*EXERCISE*: Reproduce word for word the lines between those holding "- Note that" and "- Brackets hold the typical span", inclusive, and nothing else from the data below.

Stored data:
# # # # #
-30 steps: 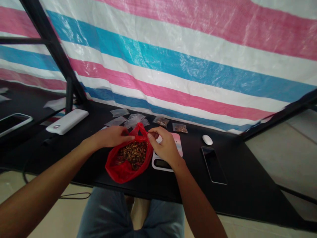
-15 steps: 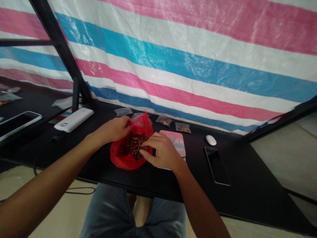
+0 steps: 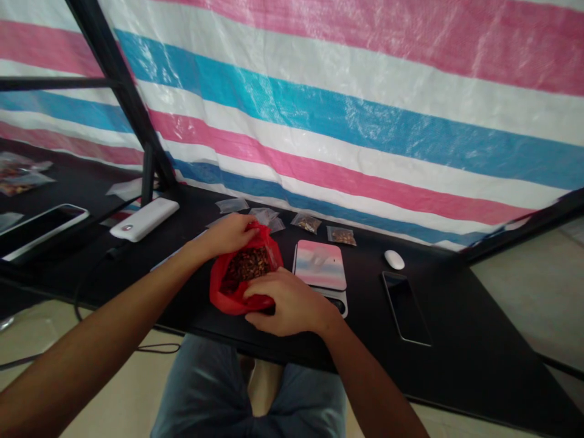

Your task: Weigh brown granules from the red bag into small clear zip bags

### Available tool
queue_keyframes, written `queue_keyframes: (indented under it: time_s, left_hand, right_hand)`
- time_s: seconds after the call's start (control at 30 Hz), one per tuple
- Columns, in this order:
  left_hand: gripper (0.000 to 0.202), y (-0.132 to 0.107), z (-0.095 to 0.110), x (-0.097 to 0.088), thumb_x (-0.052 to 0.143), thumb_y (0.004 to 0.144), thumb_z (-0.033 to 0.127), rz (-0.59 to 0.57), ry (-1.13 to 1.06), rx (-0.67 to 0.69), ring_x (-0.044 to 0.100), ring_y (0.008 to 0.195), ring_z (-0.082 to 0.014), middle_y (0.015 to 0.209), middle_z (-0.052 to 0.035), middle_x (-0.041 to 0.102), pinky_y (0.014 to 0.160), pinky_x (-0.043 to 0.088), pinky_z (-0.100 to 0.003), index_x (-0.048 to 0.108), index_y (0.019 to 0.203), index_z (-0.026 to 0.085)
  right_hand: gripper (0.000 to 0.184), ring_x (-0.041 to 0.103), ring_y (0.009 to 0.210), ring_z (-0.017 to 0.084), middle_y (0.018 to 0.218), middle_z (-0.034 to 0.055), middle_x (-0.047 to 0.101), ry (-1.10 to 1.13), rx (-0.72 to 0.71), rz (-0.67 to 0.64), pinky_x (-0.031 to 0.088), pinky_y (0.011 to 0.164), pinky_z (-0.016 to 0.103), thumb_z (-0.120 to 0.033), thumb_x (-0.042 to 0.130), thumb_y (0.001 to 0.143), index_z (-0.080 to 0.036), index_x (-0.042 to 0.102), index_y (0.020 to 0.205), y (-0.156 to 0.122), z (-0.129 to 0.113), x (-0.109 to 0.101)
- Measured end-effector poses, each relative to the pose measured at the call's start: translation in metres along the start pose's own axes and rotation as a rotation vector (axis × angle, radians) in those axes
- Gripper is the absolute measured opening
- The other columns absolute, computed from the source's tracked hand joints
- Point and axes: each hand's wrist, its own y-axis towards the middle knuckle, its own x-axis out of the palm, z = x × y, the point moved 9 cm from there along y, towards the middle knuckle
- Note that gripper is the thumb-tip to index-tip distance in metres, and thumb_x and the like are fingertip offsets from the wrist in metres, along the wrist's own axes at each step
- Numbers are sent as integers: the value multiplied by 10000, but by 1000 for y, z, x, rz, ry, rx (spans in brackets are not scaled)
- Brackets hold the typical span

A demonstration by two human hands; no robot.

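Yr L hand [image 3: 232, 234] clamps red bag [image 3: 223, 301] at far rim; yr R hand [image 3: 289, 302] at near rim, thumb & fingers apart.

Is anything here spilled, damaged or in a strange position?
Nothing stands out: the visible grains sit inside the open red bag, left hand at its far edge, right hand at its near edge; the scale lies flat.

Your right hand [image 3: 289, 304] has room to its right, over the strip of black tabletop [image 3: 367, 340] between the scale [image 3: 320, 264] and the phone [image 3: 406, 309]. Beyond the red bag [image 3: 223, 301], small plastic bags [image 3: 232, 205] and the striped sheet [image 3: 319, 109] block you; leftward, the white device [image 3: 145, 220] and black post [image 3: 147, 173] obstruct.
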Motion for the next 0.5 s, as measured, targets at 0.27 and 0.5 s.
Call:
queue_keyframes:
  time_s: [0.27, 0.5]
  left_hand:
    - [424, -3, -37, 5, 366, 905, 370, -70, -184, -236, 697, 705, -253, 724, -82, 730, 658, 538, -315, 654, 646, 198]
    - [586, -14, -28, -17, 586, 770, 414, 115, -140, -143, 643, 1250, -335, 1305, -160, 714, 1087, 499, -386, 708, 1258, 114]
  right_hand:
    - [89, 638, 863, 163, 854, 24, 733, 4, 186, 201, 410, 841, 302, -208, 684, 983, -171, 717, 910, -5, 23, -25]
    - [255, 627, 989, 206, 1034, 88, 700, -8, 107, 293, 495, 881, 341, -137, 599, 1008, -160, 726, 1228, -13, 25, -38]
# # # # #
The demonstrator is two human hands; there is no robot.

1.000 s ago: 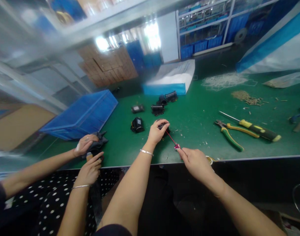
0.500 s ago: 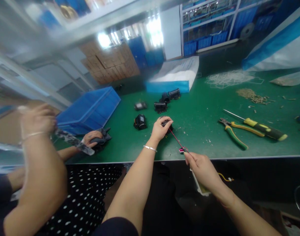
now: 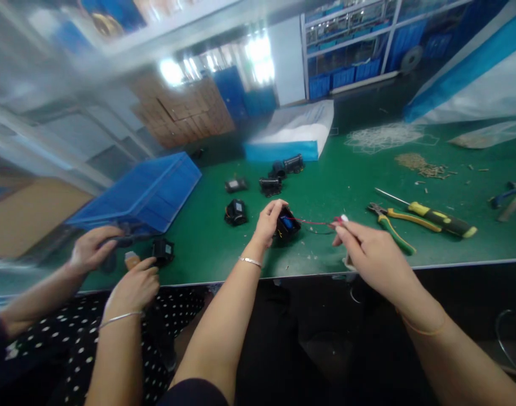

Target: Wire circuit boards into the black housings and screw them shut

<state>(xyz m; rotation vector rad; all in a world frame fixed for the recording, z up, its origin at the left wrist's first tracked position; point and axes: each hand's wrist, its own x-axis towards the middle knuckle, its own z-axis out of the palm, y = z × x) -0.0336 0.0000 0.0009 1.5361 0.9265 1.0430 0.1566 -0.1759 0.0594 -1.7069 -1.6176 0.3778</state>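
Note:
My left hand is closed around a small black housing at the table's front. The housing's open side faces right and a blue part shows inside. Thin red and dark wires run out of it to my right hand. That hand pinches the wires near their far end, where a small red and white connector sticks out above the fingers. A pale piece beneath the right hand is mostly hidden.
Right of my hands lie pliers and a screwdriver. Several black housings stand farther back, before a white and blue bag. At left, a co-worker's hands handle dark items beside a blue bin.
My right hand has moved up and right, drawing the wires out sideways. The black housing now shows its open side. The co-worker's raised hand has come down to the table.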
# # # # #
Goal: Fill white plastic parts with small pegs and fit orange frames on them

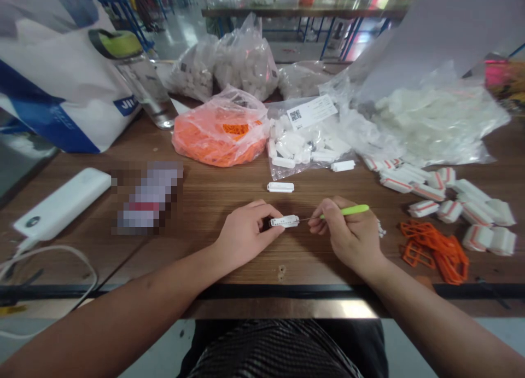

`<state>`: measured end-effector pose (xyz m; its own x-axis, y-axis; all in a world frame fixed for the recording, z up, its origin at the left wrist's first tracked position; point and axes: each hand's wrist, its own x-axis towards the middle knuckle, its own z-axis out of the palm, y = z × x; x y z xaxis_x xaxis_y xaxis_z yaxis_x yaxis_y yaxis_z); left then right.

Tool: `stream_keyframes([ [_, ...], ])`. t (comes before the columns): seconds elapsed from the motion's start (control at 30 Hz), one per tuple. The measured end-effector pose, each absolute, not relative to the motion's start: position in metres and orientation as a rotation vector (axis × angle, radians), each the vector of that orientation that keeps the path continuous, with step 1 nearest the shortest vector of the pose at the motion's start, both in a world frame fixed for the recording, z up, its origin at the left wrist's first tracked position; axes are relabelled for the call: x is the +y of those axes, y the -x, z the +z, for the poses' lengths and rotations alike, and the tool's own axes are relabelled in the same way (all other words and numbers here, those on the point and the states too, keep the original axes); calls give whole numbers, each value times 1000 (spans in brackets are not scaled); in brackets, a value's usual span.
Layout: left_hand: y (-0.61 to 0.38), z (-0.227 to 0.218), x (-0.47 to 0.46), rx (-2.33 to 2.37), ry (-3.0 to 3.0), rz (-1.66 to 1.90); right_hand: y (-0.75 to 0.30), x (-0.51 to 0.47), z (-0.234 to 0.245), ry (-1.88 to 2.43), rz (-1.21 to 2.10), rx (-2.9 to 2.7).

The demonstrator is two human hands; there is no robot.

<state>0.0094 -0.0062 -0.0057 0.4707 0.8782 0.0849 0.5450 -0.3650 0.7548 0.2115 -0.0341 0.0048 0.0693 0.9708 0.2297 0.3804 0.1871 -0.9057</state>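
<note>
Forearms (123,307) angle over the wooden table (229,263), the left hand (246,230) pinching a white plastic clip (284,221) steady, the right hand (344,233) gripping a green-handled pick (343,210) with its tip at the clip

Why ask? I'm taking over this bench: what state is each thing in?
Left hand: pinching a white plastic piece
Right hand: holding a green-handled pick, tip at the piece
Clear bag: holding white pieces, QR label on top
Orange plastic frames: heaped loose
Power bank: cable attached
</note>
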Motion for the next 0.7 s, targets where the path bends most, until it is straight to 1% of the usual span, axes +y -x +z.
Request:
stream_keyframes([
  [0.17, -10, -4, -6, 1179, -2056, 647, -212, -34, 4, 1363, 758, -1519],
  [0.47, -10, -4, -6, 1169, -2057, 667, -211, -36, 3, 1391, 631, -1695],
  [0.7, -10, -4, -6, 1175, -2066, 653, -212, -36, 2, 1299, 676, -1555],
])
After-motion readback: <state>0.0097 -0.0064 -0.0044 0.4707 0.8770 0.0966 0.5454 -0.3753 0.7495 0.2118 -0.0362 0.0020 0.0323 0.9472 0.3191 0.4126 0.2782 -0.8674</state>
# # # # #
*EXERCISE RESPONSE*:
- Note that gripper is the thumb-tip to index-tip distance in metres, and thumb_x and the like are fingertip offsets from the wrist in metres, along the wrist's own axes at each step
- Numbers are sent as integers: the value multiplied by 10000, but by 1000 for y, z, x, rz, ry, rx (spans in brackets are not scaled)
- Brackets hold the typical span

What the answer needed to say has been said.